Cano proves the more able at London Foundation finale
The concert season is drawing to a close, and on Sunday the George London Foundation wrapped up its 2015–16 recital season with a program at Gilder Lehrman Hall. By presenting London Award recipients in recital, this series offers a chance to see singers both established and aspiring in one of New York’s most intimate concert venues.
Sunday’s installment featured a pair of London laureates who both have respectable careers already. And yet these concerts have rarely felt so uneven. Tenor Dmitri Pittas, whose career finds him onstage at the Met and in leading roles at regional houses, sounded especially tired, his leathery tone straining against most of the material he attempted.
In Four Songs by Henri Duparc his French diction sounded encumbered, and so did his voice, as many pitches did not fully register and he labored to produce volume. It was much the same throughout his selections, from three songs by Brahms to Bellini’s “La ricordanza.” At his best he was able to find some security of tone, though the tradeoff was a lack of real phrasing, as most of his songs were roughly blasted through. Pittas was accompanied by his wife, Leah Edwards, who played beautifully, bringing luminous sound out of her rolling chords.
Sunday’s recital truly belonged to mezzo-soprano Jennifer Johnson Cano, whose amber-tinged voice and deep artistry enlivened every item she sang.
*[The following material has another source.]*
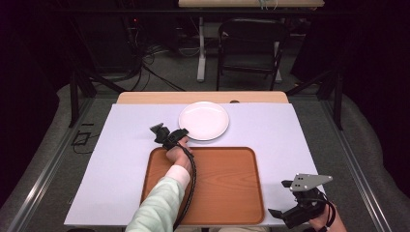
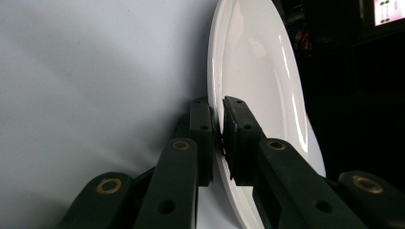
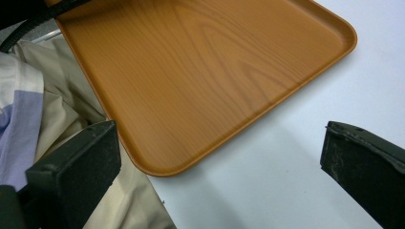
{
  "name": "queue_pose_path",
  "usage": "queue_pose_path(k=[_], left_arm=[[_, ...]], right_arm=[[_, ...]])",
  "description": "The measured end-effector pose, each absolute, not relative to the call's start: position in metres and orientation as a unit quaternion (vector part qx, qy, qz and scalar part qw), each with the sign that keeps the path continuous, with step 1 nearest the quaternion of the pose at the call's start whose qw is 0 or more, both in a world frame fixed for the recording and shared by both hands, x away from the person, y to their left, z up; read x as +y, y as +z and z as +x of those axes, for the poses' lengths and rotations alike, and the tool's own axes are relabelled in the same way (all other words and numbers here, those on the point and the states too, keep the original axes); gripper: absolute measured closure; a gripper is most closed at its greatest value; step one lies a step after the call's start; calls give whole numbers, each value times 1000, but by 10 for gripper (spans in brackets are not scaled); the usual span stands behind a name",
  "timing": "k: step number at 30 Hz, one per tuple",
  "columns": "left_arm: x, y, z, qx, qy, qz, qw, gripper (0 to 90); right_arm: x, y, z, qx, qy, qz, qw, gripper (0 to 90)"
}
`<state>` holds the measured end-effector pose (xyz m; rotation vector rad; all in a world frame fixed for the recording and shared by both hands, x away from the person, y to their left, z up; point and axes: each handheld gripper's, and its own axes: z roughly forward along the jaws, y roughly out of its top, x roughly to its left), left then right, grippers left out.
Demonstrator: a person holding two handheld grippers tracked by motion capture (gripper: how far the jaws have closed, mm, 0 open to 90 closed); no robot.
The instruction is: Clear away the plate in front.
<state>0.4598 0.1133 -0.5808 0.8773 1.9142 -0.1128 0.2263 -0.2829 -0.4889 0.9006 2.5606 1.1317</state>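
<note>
The counter [image 1: 121, 159] carries a wooden tray [image 1: 227, 183] near the person and, just beyond it at 12 o'clock, a white plate [image 1: 203, 120]. The left gripper [image 1: 180, 137] is clamped on the plate's rim at about 7 o'clock, one jaw above and one beneath. The right gripper [image 1: 285, 199] hovers at the tray's 4 o'clock corner, jaws spread wide on nothing.
</note>
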Motion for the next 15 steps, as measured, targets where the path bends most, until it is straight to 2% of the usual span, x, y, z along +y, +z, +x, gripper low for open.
queue_pose_path(k=[10,15], left_arm=[[116,-586,454,781,-79,319,531,857],[117,-587,455,776,-88,331,530,856]], right_arm=[[-283,-489,226,866,383,305,101,0],[-283,-489,226,866,384,304,100,0]])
Beginning with five selections from Wolf’s Mörike Lieder, she immediately showed off a firm, almost forceful vocal energy and strong dramatic concept in her fervid account of “Der Feuerreiter.” Cano possesses a heavy, viscous voice and could not always easily mould it around a tight phrase, so that she was somewhat less effective in more tender moments; but just to hear the fullness of the instrument on a sustained note was in itself gorgeous.
She too was accompanied by her spouse, Christopher Cano, who initially sounded overly aggressive at the keyboard, overwhelming the music and making the keys click even in his softer playing. As the recital went along, however, his playing grew more open, until he found a rolling, rippling touch in Three Tennyson Songs by Jonathan Dove.
These were by far the highlight of Sunday’s performance, a fascinating and melancholy set in which Cano displayed crisp English diction that helped her combine specificity of dramatic intention with specificity of phrasing. The vacant, eerie writing of “Dark House” chills the blood, but there was a sorrowful warmth in her singing that made the music feel intensely personal rather than hauntingly distant. In “The Sailor-Boy,” a brisk narrative with more than a whiff of salt air, she sang with an altogether noble bearing, and brought shining heroism to the galloping music.
“Tonight” from Bernstein’s West Side Story made a pleasing enough closing duet, though neither singer seemed truly at home. Their full-throated singing came dangerously close to smothering the writing.